彼女のような人が他人を貶めてまで示したかったモノは何か。
それは愛紗の誇り。別々の客将という立場であるのに真名を許しあうほど互いを認め合っているからこそ、彼女には俺が、自身の借り物の武に誇りを持たない俺が許せなかったのか。
ああ、これが武人。なら、例え借り物だとしても俺はそうならなければいけない。
「謝らないでほしい。びびってる俺を焚き付けてくれたんだし完全に俺が悪いだろ。こちらこそすまない。三人の誇りを傷つけて」
これからはもっと心を強く持たなければいけないな。
趙雲は頭を下げて紡いだ俺の言葉に、ほう、と感心するように息を漏らし、続けて何かを言おうとしたが、ふいにちょいちょいと俺の上着の裾が引っ張られたのを見てか口を閉ざす。
その方を見やると鈴々がニカッと笑いかけてくる。
「鈴々もありがとな。それとごめん」
「闘ってるときのお兄ちゃんはかっこよかったのだ!」
くしゃくしゃと頭を撫でて礼を言うと気にしてないというように元気な声で応え、にししと手を口に当てて楽しそうに笑う。
しかし、それじゃ普段はかっこわるいってことになるんだが……
「徐晃殿、あなたの武と心に敬意を表し、真名を預けたい」
いきなりの趙雲の発言に思わず目を見開いて彼女を見つめるが、真っ直ぐな視線に射抜かれてすぐに我に返る。

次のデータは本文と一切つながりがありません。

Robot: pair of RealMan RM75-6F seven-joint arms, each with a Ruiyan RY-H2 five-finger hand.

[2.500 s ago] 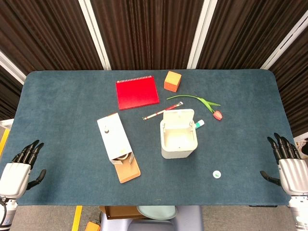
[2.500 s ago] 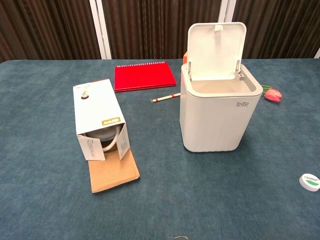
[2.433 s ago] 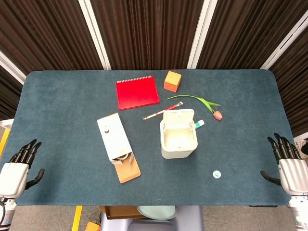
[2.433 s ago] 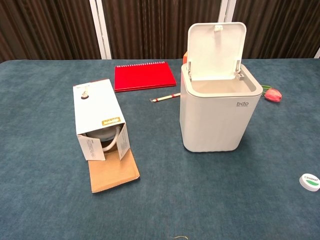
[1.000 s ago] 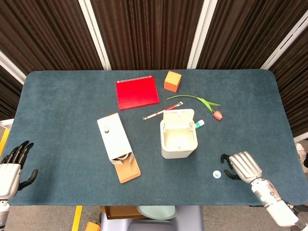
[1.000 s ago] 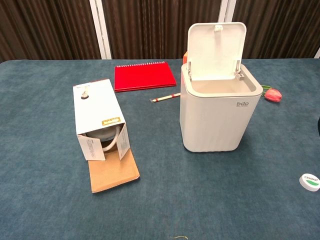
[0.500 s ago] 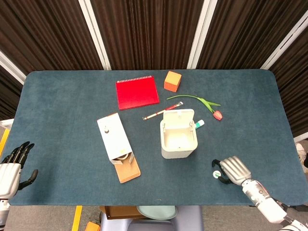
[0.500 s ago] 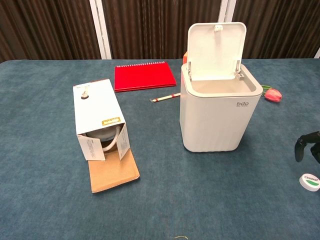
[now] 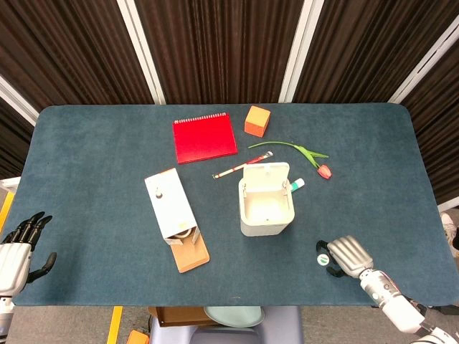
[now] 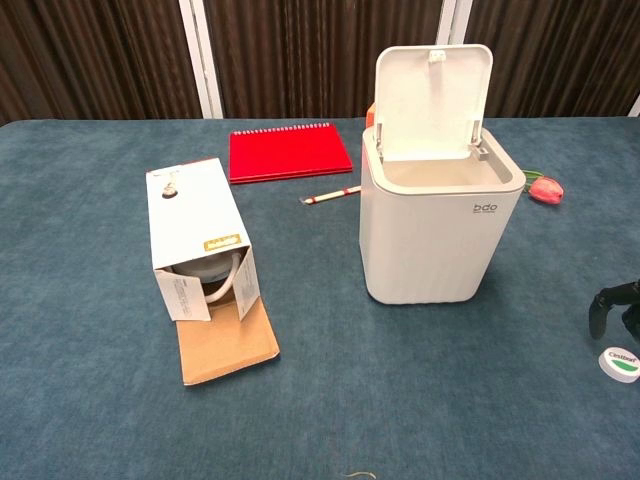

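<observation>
A small round white-and-green cap (image 10: 622, 364) lies on the blue table cover near the front right. My right hand (image 9: 346, 256) hovers just above it, dark fingertips (image 10: 598, 310) pointing down and apart, not touching the cap (image 9: 323, 259) in the chest view. It holds nothing. My left hand (image 9: 14, 256) hangs off the table's left front corner, fingers spread and empty. A white bin (image 9: 266, 208) stands mid-table with its lid (image 10: 432, 98) raised.
A white carton (image 9: 171, 208) lies on its side left of the bin, its brown flap (image 10: 226, 345) open. Behind are a red notebook (image 9: 204, 138), an orange cube (image 9: 257, 120), a pen (image 9: 240, 166), a tulip (image 9: 315, 161) and a tube (image 9: 297, 184).
My right hand swung in from the table's right edge to the cap and over the last half second sank slightly over it. The left hand drew back a little.
</observation>
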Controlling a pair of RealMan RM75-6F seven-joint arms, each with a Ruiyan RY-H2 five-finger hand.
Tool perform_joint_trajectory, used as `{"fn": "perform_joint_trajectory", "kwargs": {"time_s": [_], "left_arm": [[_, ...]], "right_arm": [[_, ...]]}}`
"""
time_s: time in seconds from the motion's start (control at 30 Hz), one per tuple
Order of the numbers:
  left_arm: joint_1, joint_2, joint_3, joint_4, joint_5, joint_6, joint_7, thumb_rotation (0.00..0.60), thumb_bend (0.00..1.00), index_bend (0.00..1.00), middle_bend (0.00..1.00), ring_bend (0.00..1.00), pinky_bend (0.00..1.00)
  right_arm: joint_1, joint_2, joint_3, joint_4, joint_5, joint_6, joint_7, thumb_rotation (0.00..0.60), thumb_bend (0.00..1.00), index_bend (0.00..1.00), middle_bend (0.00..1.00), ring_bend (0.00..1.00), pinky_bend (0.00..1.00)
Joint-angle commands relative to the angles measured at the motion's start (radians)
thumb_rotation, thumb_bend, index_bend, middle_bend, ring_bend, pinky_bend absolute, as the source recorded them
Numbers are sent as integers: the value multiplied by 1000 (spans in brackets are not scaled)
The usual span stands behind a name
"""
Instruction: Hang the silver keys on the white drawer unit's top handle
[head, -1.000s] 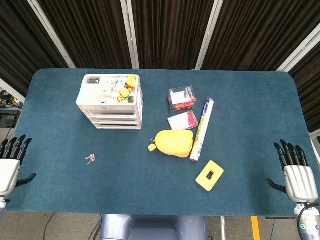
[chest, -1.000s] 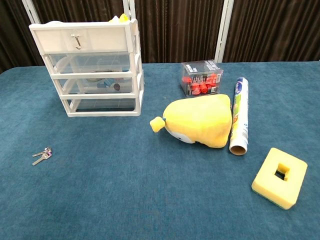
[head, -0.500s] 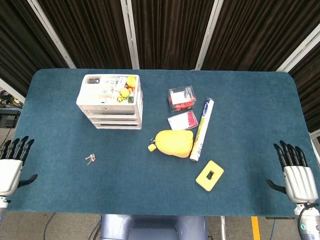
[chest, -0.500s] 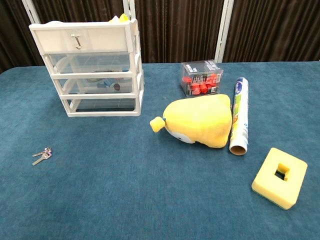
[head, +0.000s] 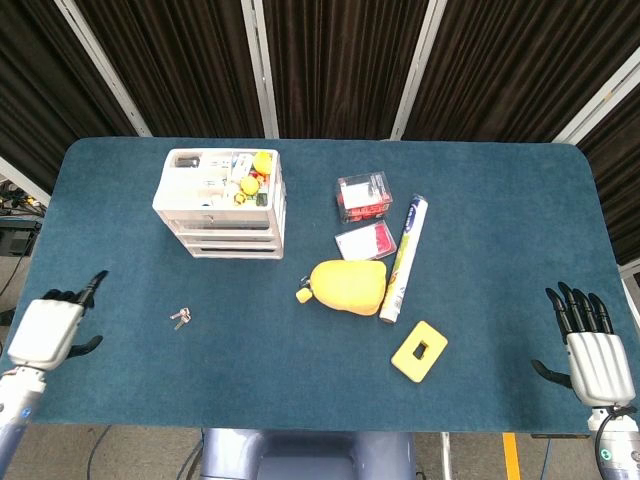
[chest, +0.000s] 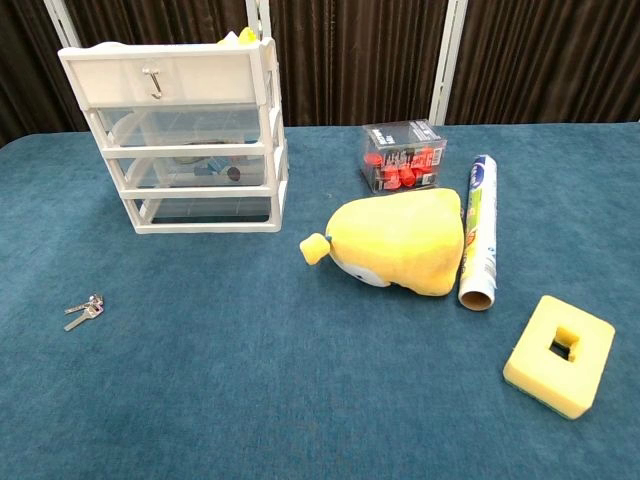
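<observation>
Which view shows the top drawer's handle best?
Chest view: it faces the white drawer unit front-on, so the small metal handle shows clearly on the top drawer. Head view looks down on the unit; the handle can't be made out there.

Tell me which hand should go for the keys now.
Left, probably. The left hand sits on the same side as the silver keys and the white drawer unit; the right hand is across the table, beyond the yellow plush.

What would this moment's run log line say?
keys: on table, untouched | left hand: empty, nearest keys | right hand: open, idle | top handle: bare
</observation>
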Motion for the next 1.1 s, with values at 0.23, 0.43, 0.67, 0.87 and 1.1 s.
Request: {"fn": "perform_joint_trajectory", "kwargs": {"time_s": [0.23, 0.43, 0.67, 0.87, 1.1], "left_arm": [[-195, -48, -40, -15, -161, -298, 125, 600, 326, 410, 900, 819, 688], [-250, -109, -42, 39, -241, -365, 169, 600, 331, 428, 909, 826, 698], [-287, -187, -33, 112, -286, -377, 202, 600, 319, 429, 909, 826, 698], [-324, -226, -30, 155, -278, -386, 209, 600, 318, 454, 906, 826, 698], [-368, -241, -19, 185, -231, -417, 182, 600, 316, 468, 898, 819, 698]], "right_arm": [[5, 0, 6, 7, 15, -14, 21, 600, 3, 0, 0, 0, 0], [7, 1, 7, 9, 23, -21, 30, 600, 3, 0, 0, 0, 0], [4, 2, 9, 8, 28, -18, 33, 600, 3, 0, 0, 0, 0], [3, 1, 9, 7, 29, -17, 30, 600, 3, 0, 0, 0, 0], [1, 0, 10, 5, 33, -15, 27, 600, 3, 0, 0, 0, 0]]}}
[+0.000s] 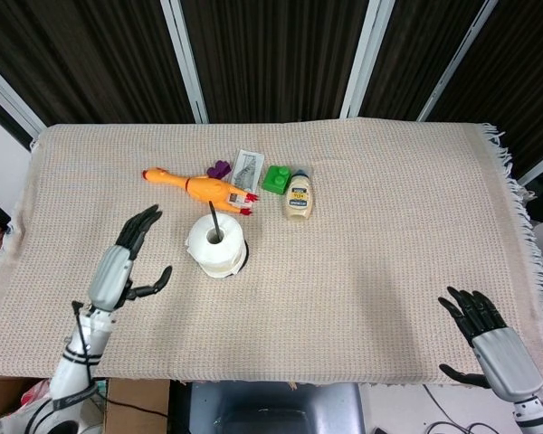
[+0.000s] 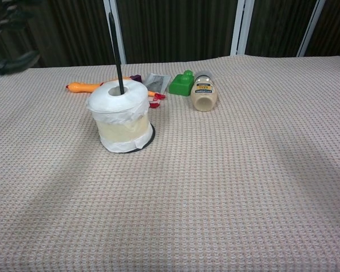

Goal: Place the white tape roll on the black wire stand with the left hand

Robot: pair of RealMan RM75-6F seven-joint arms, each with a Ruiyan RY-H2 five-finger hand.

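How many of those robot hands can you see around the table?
2. The left hand hangs open over the cloth, left of the tape roll on its stand. The right hand is open past the table's near right corner.

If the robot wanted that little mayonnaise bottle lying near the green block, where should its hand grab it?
Probably around the wide body of the mayonnaise bottle, from above. It lies on its side with the cap pointing away toward the curtains, so its rounded flanks are exposed. The green block sits close by its cap end, so fingers fit more easily lower down, on the broad part nearer the robot.
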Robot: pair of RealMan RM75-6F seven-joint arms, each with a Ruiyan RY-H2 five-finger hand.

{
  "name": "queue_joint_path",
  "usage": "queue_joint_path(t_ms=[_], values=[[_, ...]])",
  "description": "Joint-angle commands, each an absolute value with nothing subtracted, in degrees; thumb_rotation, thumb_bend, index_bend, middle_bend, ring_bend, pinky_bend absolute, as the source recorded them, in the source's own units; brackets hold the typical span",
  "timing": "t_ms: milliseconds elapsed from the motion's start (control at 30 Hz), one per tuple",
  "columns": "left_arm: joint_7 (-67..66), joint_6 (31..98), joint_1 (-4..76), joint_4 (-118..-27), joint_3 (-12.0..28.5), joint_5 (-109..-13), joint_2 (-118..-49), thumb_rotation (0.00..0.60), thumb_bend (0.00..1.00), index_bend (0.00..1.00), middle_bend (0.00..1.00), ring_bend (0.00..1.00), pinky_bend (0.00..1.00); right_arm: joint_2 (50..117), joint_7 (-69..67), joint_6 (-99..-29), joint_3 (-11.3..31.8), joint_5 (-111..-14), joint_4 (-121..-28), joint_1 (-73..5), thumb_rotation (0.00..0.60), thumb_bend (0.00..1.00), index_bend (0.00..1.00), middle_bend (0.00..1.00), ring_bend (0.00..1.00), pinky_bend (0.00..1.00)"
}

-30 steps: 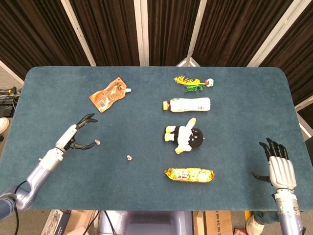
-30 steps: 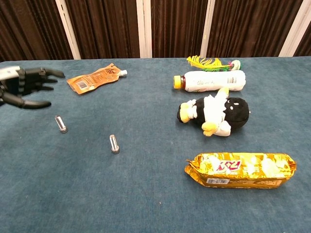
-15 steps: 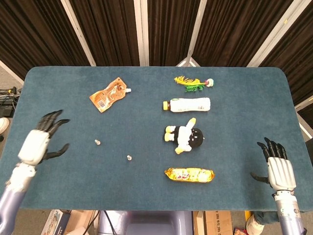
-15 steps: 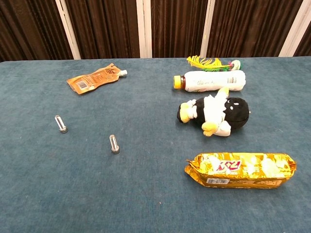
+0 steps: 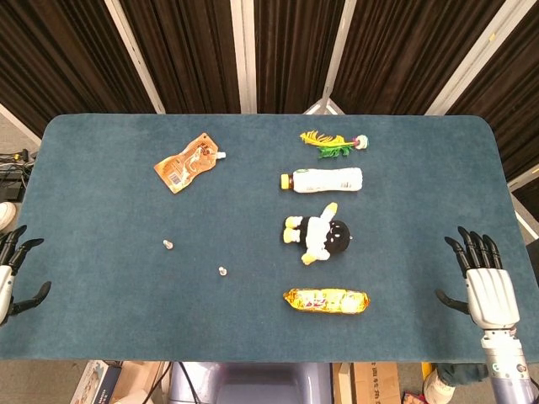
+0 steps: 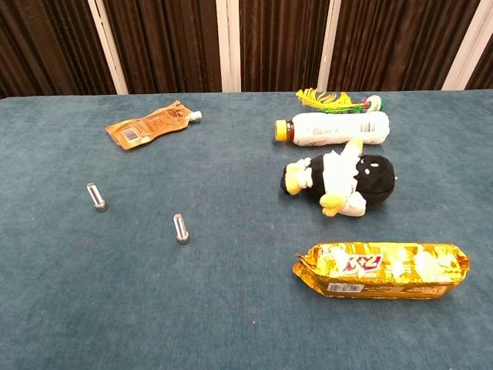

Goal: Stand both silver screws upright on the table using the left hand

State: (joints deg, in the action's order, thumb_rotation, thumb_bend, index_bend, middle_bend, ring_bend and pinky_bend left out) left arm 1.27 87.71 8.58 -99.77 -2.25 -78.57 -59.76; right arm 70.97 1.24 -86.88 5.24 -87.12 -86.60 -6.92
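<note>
On the blue cloth left of centre, both silver screws stand upright and apart: one [image 6: 96, 196] nearer the left edge, the other [image 6: 181, 229] closer to the front and middle. Neither looks tilted, so the task appears done; the sound course is to leave them alone and keep any arm motion away from them. Left hand [image 5: 10, 273] sits at the table's left edge, fingers spread, holding nothing. Right hand [image 5: 487, 290] rests at the far right, fingers likewise spread and empty.
</note>
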Motion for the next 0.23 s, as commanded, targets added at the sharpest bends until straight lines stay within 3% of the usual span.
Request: queue_joint_path(t_ms=[33, 233], values=[[1.5, 87.0, 8.6, -99.1, -1.9, -79.0, -60.3, 0.600, 0.44, 0.20, 0.00, 0.00, 0.00, 71.2, -0.1, -88.6, 5.3, -88.7, -85.4, -6.6, 0.600, 0.00, 0.18, 0.05, 0.01, 0.00], [3.2, 89.1, 8.3, -96.1, -1.7, -84.1, -62.6, 0.600, 0.44, 0.21, 0.00, 0.00, 0.00, 70.6, -1.2, -89.1, 5.1, -89.4, -85.2, -6.4, 0.600, 0.00, 0.18, 0.05, 0.01, 0.00]])
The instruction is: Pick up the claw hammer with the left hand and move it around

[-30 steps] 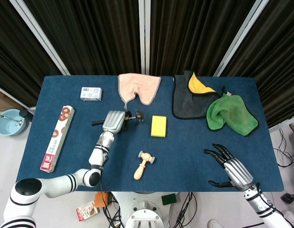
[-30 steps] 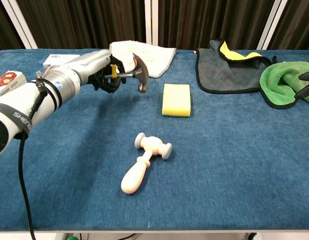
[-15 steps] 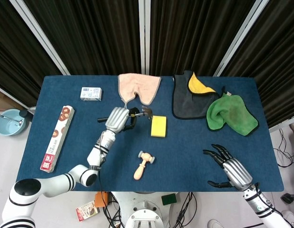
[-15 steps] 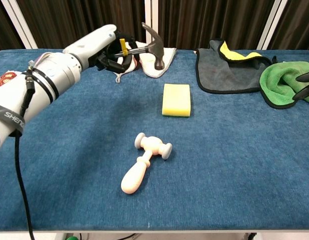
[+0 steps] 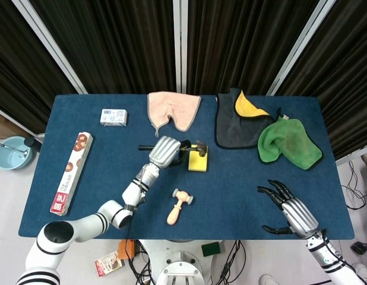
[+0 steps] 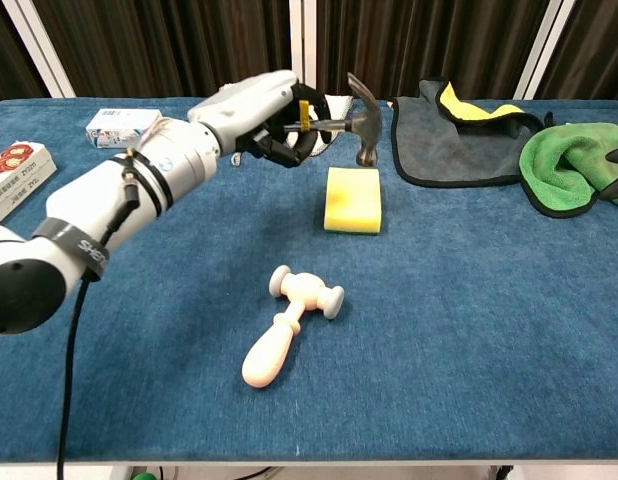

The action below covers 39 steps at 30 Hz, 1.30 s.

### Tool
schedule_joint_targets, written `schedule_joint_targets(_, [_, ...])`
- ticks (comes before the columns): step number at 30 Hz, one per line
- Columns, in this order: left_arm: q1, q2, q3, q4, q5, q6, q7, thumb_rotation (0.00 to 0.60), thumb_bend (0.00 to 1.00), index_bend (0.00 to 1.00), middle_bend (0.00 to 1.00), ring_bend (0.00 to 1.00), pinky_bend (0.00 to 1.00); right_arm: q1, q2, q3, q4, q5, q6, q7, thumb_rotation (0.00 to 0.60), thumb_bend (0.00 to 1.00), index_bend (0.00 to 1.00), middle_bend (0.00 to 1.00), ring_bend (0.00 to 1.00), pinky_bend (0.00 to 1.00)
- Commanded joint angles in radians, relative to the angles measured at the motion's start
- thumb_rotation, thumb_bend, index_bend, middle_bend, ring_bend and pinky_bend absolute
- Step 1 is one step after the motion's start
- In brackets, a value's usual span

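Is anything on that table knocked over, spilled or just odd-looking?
Nothing looks spilled or broken. The pink towel hangs slightly over the table's far edge, and the green cloth and grey cloth lie crumpled. The wooden mallet lies on its side. The left hand holds the claw hammer above the yellow sponge.

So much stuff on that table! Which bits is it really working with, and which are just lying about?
In use:
claw hammer, lifted above the table
left hand, holding it

Lying about:
wooden mallet
yellow sponge
pink towel
grey cloth
green cloth
small white box
long carton
right hand, idle
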Motion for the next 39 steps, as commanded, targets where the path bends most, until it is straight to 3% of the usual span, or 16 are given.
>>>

「あなたほどの人から真名を預けて貰えるとは……喜んで、俺の真名は秋斗」
「慎んでお受け致す。私の真名は星と申します。では秋斗殿、次は私と試合でも――」
言いかけるが口を噤み、やれやれというように肩を一つ竦めて彼女は俺の後ろを指さした。
「秋斗殿」
義勇軍の新兵達の振り分けもひとところ落ち着いたのか、真剣な顔をした愛紗がその場には立っていた。
「あなたは強い。これから将として、共によろしくお願いします」
合わせた瞳には俺への期待という強い光が見とめられた。対してすっと手を差し出し、
「こちらこそよろしく頼む」
言うと愛紗がふっと微笑みその手を強く握る。
その手は、決意と信頼を込めた繋がりだった。
その後、星と鈴々と愛紗と訓練をし、次の日は打撲と筋肉痛で歩くのさえ必死だったのはお察し。